WHAT NEEDS TO BE DONE: Please output the line that contains "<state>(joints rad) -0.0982" and all later lines of the material, exactly, through the end.

SUPPLIED DATA:
__________

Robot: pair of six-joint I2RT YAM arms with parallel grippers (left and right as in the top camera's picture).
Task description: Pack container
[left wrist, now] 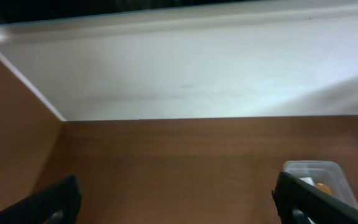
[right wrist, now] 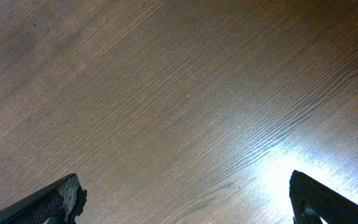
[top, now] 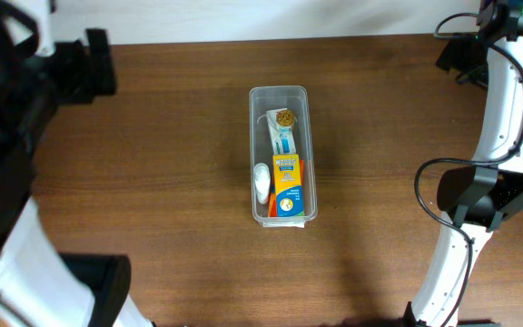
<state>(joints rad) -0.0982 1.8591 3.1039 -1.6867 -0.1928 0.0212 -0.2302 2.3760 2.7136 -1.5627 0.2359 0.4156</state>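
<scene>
The clear container [top: 278, 90] lies lengthwise in the middle of the brown table. Inside it are a yellow box [top: 287, 189], a white and blue box [top: 283, 138] with a round gold lid at its far end, and a white tube [top: 261, 182]. An orange edge shows under the yellow box. My left gripper [left wrist: 176, 196] is open and empty, low over bare table, with the container's corner [left wrist: 316, 169] behind its right finger. My right gripper [right wrist: 185, 196] is open and empty over bare wood. Both arms sit well away from the container.
The left arm [top: 71, 68] fills the far left of the overhead view. The right arm [top: 484, 195] stands at the right edge with a black cable looped beside it. A white wall [left wrist: 191, 68] runs along the table's far edge.
</scene>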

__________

OUTPUT OF THE TASK:
<state>(joints rad) -0.0982 1.8591 3.1039 -1.6867 -0.1928 0.0212 -0.2302 2.3760 2.7136 -1.5627 0.2359 0.4156</state>
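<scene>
The clear container [top: 278, 90] lies lengthwise in the middle of the brown table. Inside it are a yellow box [top: 287, 189], a white and blue box [top: 283, 138] with a round gold lid at its far end, and a white tube [top: 261, 182]. An orange edge shows under the yellow box. My left gripper [left wrist: 176, 196] is open and empty, low over bare table, with the container's corner [left wrist: 316, 169] behind its right finger. My right gripper [right wrist: 185, 196] is open and empty over bare wood. Both arms sit well away from the container.
The left arm [top: 71, 68] fills the far left of the overhead view. The right arm [top: 484, 195] stands at the right edge with a black cable looped beside it. A white wall [left wrist: 191, 68] runs along the table's far edge.
</scene>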

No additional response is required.